[
https://issues.apache.org/jira/browse/COMMONSRDF-5?page=com.atlassian.jira.plugin.system.issuetabpanels:comment-tabpanel&focusedCommentId=14388575#comment-14388575
]
Stian Soiland-Reyes commented on COMMONSRDF-5:
----------------------------------------------
+1 - nobody forces Graph to be implemented either - even
RDFTermFactory.createGraph(*) can throw UnsupportedOperationException
--
Stian Soiland-Reyes
Apache Taverna (incubating), Apache Commons RDF (incubating)
http://orcid.org/0000-0001-9842-9718
> Is a graph API the right thing to do?
> -------------------------------------
>
> Key: COMMONSRDF-5
> URL: https://issues.apache.org/jira/browse/COMMONSRDF-5
> Project: Apache Commons RDF
> Issue Type: Wish
> Reporter: Stian Soiland-Reyes
> Priority: Minor
> Labels: client, design, graph, sparql
>
> From https://github.com/commons-rdf/commons-rdf/issues/35
> larsga:
> {quote}
> I have a need for an RDF library in several different projects, and really
> like the idea of a commons-rdf. However, I'm not sure the current proposal
> provides the functionality that is actually necessary.
> How should Java code interact with RDF? The most common case will be via
> SPARQL. So a common SPARQL client library with a convenient API, support for
> persistent connections, SSL, basic auth, etc etc, would be a very valuable
> thing.
> Another case will be to parse (or generate RDF). For this, a simple streaming
> interface would be perfect.
> An API for accessing RDF as an object model I have to say I'm deeply
> skeptical of, for two reasons. The first reason is that it's very rarely a
> good idea. In the vast majority of cases, your data either is in a database
> or should be in database. SPARQL is the right answer in these cases.

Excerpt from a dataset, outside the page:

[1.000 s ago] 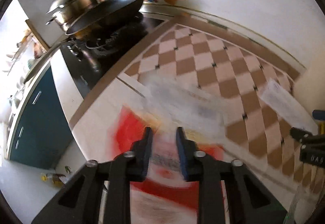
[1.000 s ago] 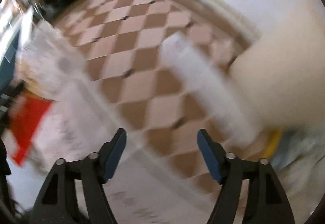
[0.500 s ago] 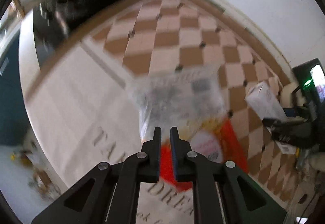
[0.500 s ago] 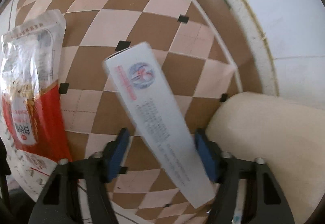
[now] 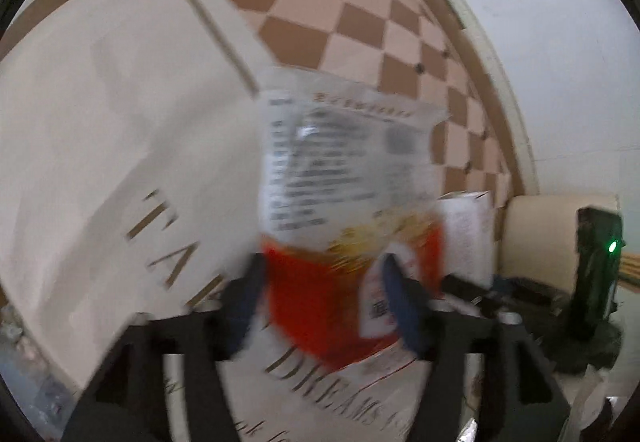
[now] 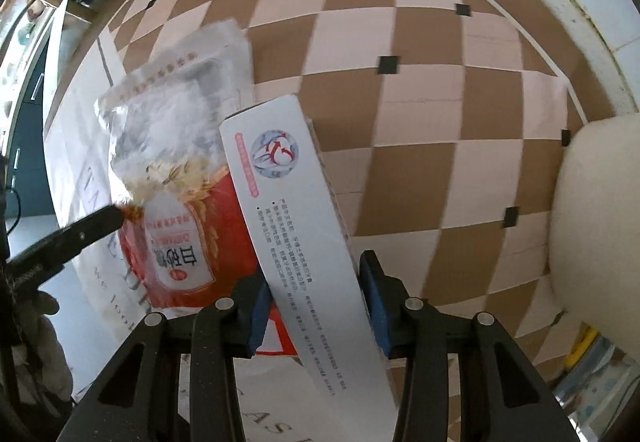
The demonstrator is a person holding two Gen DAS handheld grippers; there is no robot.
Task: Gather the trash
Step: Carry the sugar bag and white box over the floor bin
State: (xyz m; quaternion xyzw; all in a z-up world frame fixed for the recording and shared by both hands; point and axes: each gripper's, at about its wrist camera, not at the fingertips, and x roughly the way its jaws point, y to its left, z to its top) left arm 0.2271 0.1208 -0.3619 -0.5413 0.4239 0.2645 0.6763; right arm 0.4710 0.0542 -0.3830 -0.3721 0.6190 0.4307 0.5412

> The second reason is that I see many people adoping this API approach to RDF
> even when they obviously should not. The reason seems to be that developers
> want an API, and given an API that's what they choose. Even when,
> architecturally, this is crazy. As a point of comparison, it's very rare for
> people to interact with relation data via interfaces named Database,
> Relation, Row, etc. But for RDF this has somehow become the norm. Some of the
> triple store vendors (like Oracle) even boast of supporting the Jena APIs,
> even though one should under no circumstances use APIs of that kind to work
> with triples stored in Oracle.
> So my fear is that an API like the one currently proposed will not only fail
> to provide the functionality that is most commonly needed, but also lead
> developers astray.
> I guess this is probably not the most pleasant feedback to receive, but I
> felt it had to be said. Sorry about that.
> {quote}
> ansell:
> {quote}
> No need to apologise (@wikier and I asked you to expand on your Twitter
> comments!)
> From my perspective, I would love to port (and improve where necessary)

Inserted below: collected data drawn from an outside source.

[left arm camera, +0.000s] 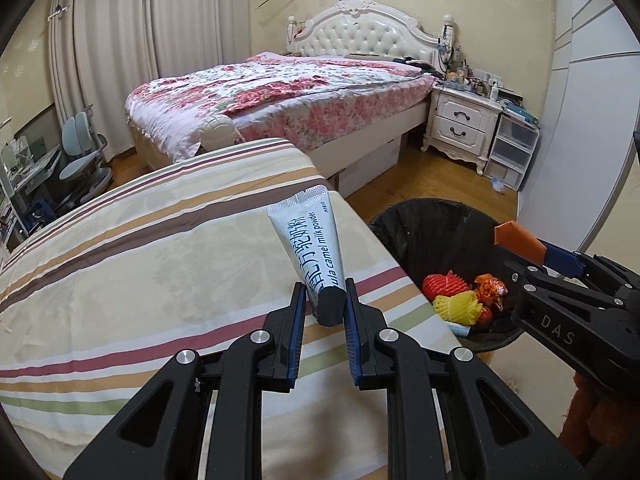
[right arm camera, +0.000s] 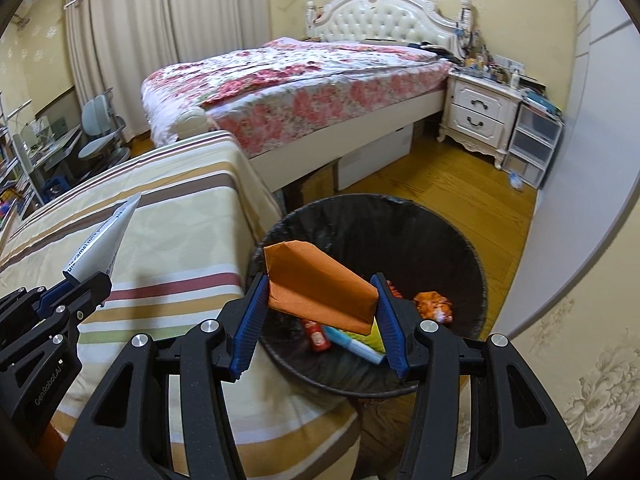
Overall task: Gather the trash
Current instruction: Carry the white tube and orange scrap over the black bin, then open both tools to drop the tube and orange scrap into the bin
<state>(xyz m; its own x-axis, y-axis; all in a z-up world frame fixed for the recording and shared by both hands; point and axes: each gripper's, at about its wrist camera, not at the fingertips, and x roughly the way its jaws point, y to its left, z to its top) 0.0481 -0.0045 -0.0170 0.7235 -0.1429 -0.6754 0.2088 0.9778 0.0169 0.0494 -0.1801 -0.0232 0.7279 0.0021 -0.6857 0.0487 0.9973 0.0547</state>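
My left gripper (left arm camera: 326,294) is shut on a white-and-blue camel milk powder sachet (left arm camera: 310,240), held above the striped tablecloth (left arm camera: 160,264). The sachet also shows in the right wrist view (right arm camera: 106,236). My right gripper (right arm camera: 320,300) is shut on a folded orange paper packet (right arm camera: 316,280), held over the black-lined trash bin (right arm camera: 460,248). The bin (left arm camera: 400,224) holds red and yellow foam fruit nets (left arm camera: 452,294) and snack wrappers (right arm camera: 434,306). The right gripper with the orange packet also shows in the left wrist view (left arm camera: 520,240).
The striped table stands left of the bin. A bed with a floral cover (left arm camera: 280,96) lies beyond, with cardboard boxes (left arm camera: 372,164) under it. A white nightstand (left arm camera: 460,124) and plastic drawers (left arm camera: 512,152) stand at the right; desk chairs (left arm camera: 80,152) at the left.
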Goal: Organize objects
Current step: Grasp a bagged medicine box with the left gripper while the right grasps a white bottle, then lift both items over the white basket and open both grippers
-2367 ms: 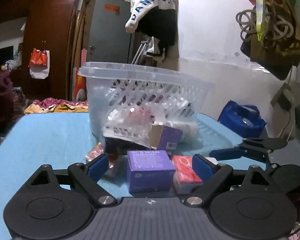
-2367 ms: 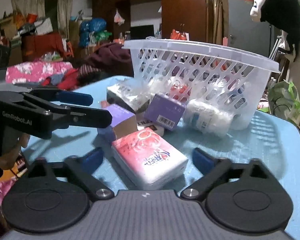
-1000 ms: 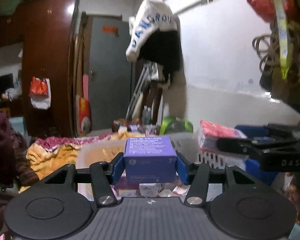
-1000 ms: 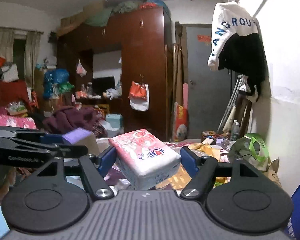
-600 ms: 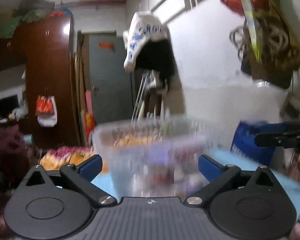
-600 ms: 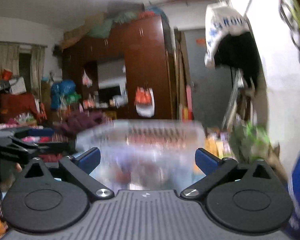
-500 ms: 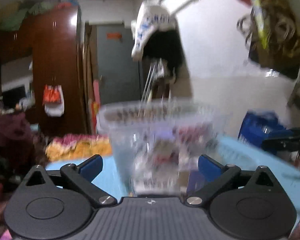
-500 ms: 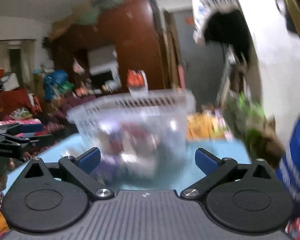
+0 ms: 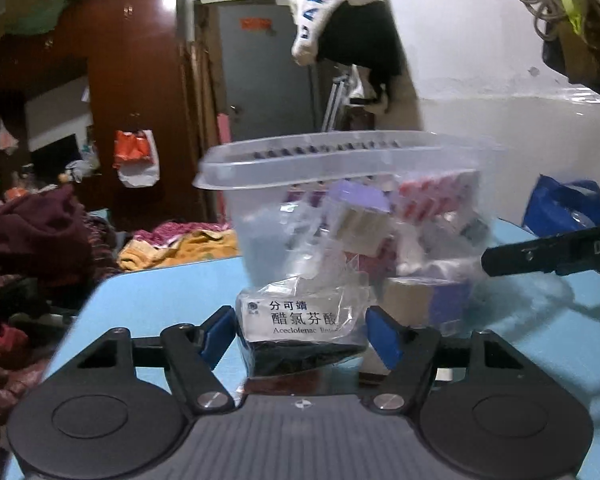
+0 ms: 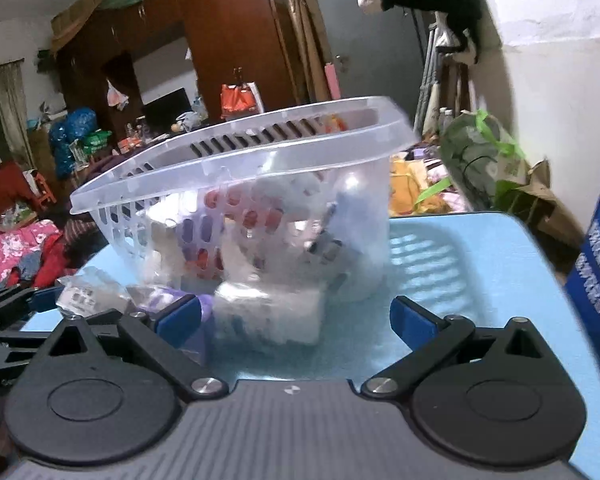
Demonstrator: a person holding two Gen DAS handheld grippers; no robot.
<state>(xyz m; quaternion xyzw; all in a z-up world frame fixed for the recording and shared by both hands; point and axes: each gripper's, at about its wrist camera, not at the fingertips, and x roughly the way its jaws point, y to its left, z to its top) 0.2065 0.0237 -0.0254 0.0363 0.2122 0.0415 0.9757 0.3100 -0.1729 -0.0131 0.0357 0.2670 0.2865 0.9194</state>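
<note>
Several boxes sitting inside basket (image 9: pixel 340 152); still lying outside: medicine box (image 9: pixel 300 320), white pack (image 10: pixel 268 312). Left gripper (image 9: pixel 300 330) bracketing medicine box, contact unclear; right gripper (image 10: pixel 296 316) gaping, empty.

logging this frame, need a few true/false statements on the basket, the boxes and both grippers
1. The left gripper brackets the plastic-wrapped medicine box. True.
2. The clear basket lies upside down. False: it stands upright, rim on top, items inside.
3. The right gripper is clamped on a red pack. False: its jaws are open around nothing, with a white pack on the table ahead.
4. The table is light blue. True.
</note>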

> RDFHandler from Sesame to Commons RDF. However, we felt that it was not
> applicable in the first version that we requested comments from people, based
> on a very narrow scope of solely relying on the RDF-1.1 Abstract Model
> terminology.
> As you point out, the level of terminology used in the Abstract Model is too
> low for common application usage. @afs has pointed out difficulties with
> using Graph as the actual access layer for a database. In Sesame, the
> equivalent Graph interface is never used for access to permanent data stores,
> only for in-memory filtering and analysis between the database and users,
> which happens fairly often in my applications so I am glad that it exists.
> A good fast portable SPARQL client library would still need an object model
> to represent the results in, to send them to a typesafe API. Before we do
> that we wanted to get the object model to a relatively mature stage.

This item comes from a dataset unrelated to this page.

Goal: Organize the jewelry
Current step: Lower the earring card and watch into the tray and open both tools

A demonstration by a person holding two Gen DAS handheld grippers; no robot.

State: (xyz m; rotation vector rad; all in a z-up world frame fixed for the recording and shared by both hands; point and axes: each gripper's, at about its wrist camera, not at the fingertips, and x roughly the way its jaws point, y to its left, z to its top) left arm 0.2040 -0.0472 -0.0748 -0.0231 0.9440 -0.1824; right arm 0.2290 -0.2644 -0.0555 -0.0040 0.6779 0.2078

> From this point on we have a few paths that we can follow to expand out to an
> RDF Streaming API and a SPARQL client library, particularly as we have a
> focus on Java-8 with Lambdas.
> For example, we could have something like:
> {code}
> interface TupleHandler {
> void handleHeaders(List<String> headers);
> void handleTuple(List<RDFTerm> row);
> }
> interface RDFHandler {
> void handleRDF(Triple triple)
> }
> interface SPARQLClient {
> void tupleHandler(TupleHandler handler);
> void rdfHandler(RDFHandler handler);
> boolean ask(String query);
> void select(String query);
> void construct(String query);
> void describe(IRI iri);
> void describe(String query);
> }
> {code}
> Usage may be:
> {code}
> client.ask(myQuery)
> client.tupleHandler(handler).select(myQuery)
> client.rdfHandler(handler).construct(myQuery)
> client.rdfHandler(handler).describe(IRI)
> client.rdfHandler(handler).describe(myQuery)
> {code}
> Could you suggest a few possible alternative models that would suit you and
> critique that model?
> {quote}
> afs:
> {quote}
> Commons-RDF allows an application to switch bewteen implmentations. A
> variation of @larsga's point is that SPARQL (languages and protocols) gives
> that separation already.
> I would like to hear more as to what is special about a portable SPARQL
> Client because it seems to be a purely local choice for the application. You
> can issue SPARQL queries over JDBC (see jena-jdbc). People are already
> querying DBpedia etc from Jena or Sesame or javascript or python or ... .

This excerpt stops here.